**About this exercise:**
Report every line of the data that includes "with".

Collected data
%%

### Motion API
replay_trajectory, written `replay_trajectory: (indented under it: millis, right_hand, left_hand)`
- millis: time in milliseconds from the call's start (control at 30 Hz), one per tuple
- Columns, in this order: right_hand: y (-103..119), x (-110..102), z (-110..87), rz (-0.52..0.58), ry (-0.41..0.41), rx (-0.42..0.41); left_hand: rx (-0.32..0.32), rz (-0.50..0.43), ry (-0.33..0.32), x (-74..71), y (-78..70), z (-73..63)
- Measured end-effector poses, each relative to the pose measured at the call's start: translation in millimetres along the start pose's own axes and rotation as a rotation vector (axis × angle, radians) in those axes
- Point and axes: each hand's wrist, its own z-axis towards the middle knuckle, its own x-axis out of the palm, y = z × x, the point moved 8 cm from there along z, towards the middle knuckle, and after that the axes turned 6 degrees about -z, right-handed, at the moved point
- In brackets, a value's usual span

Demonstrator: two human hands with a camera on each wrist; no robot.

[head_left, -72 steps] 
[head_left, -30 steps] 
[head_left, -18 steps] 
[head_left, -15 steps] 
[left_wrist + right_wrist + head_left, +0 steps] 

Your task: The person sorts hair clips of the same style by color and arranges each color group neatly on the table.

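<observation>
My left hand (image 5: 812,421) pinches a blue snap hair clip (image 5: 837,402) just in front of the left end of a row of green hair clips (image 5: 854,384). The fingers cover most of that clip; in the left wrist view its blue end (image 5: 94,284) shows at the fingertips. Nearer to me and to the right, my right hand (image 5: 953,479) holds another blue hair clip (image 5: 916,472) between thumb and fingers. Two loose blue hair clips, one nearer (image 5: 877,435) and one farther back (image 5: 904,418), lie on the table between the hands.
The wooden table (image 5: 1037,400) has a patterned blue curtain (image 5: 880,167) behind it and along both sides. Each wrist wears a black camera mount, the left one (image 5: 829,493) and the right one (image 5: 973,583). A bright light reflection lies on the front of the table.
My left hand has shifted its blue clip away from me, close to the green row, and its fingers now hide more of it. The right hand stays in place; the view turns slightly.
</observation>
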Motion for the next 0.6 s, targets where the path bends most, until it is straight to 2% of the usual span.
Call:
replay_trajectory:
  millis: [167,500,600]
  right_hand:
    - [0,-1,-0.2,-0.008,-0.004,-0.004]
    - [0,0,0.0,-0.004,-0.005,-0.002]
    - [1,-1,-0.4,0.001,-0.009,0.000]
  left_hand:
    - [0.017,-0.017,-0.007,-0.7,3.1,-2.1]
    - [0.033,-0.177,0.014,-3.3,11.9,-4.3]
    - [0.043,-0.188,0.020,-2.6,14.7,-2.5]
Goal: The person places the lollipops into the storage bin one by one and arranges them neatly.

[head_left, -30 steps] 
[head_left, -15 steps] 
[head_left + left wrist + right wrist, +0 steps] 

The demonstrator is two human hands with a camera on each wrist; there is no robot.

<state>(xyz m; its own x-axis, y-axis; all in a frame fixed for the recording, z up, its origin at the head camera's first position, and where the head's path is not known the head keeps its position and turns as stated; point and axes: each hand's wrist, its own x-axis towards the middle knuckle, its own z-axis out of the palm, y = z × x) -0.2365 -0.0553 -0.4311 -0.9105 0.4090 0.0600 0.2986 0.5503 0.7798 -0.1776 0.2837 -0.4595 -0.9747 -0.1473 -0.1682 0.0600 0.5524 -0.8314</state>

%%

**Result for this task:**
Demonstrator: two human hands with a camera on each wrist; no robot.
The demonstrator is two human hands with a camera on each wrist; there is no robot.

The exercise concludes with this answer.